I laughed. “Isn’t it funny,” I said, “how freaked out we all get by free time?”
It’s true. Hannah and I look at a day off like some people look at a colonoscopy. When you have no class, no work, no meetings, no homework to do, then what are you supposed to do with yourself all day? We’ve come to rely on being busy, to define ourselves by it. And it gets a lot more intense during the school year.
Every time I stop and talk to someone, we get into this back and forth of who can sound more busy and put-out and exhausted. But it’s not a competition. You don’t have to be the busiest. You don’t have to be busy at all, really. Not all the time.

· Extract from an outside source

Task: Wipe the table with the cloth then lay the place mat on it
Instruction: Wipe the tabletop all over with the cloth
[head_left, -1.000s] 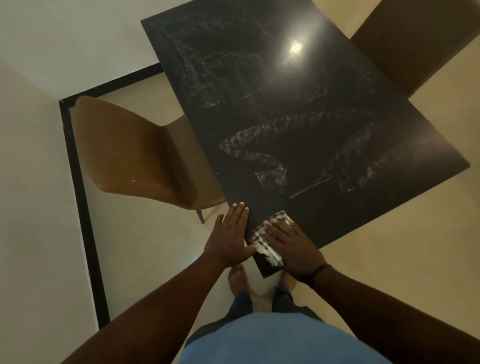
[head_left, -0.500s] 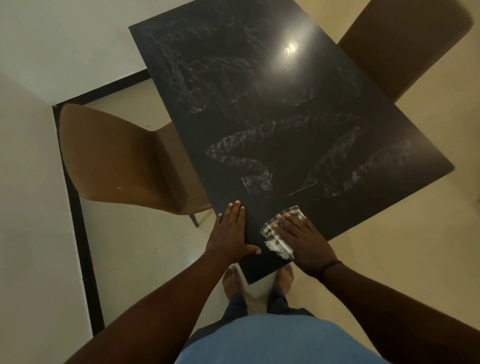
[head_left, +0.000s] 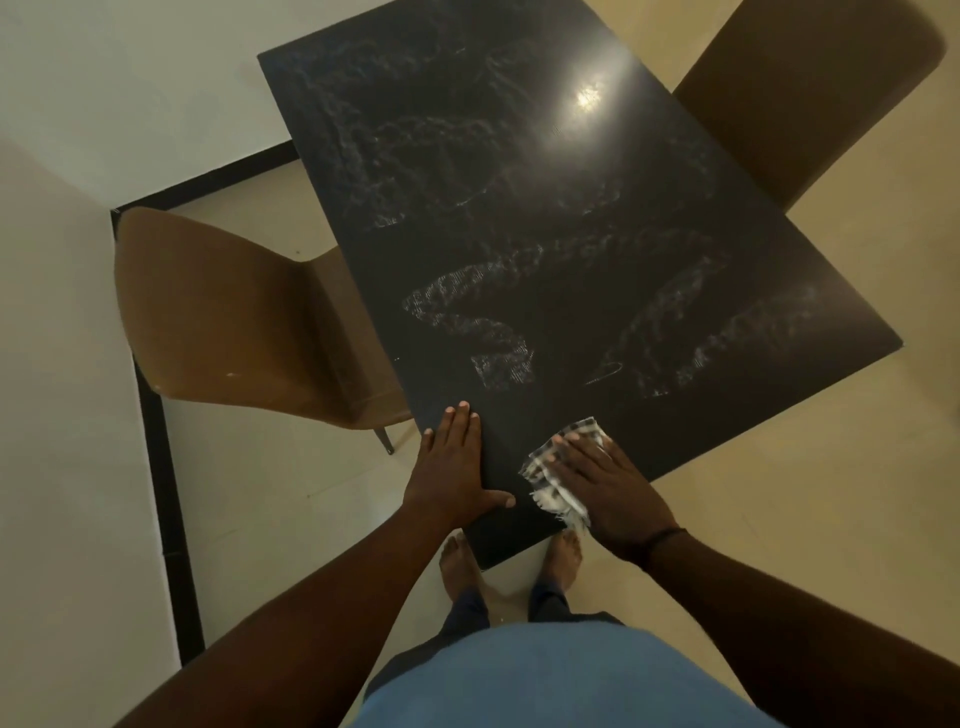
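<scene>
A black table (head_left: 545, 208) fills the middle of the view, streaked with pale damp wipe marks. A black-and-white checked cloth (head_left: 550, 475) lies near the table's near corner. My right hand (head_left: 605, 480) presses flat on the cloth with straight fingers. My left hand (head_left: 454, 465) rests flat on the table's left edge beside it, fingers straight, thumb spread. No place mat is in view.
A brown chair (head_left: 228, 317) stands tucked at the table's left side, and a second brown chair (head_left: 810, 88) at the far right. My bare feet (head_left: 457, 564) stand on the beige floor at the near corner. A black skirting strip (head_left: 161, 467) runs along the wall at left.
My right hand has slid the cloth a little to the right and away along the near edge. My left hand stays planted on the left edge.
</scene>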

It’s okay. Really, it is. Sometimes you go to the library and stare blankly at your email for a while before leaving for lunch because you’re hungry. Sometimes you go to the gym then get off the treadmill after twenty minutes because you feel like you’re gonna die. Some days you avoid the library and the gym and other humans like the plague. Sometimes you sit down to read a book and end up napping on the couch. (Actually, that might be the only version of that situation. How are you supposed to finish any books if you get kinda narcoleptic every time you try to read?)
The other night I got home from the library with all these plans of what I was going to do while I waited for Hann to get home to watch a movie. I was going to write, read my book, have some tea, maybe work on my personal statement. I ended up playing this dumb game on my phone where you essentially connect different colored dots. You win some you lose some, ya know?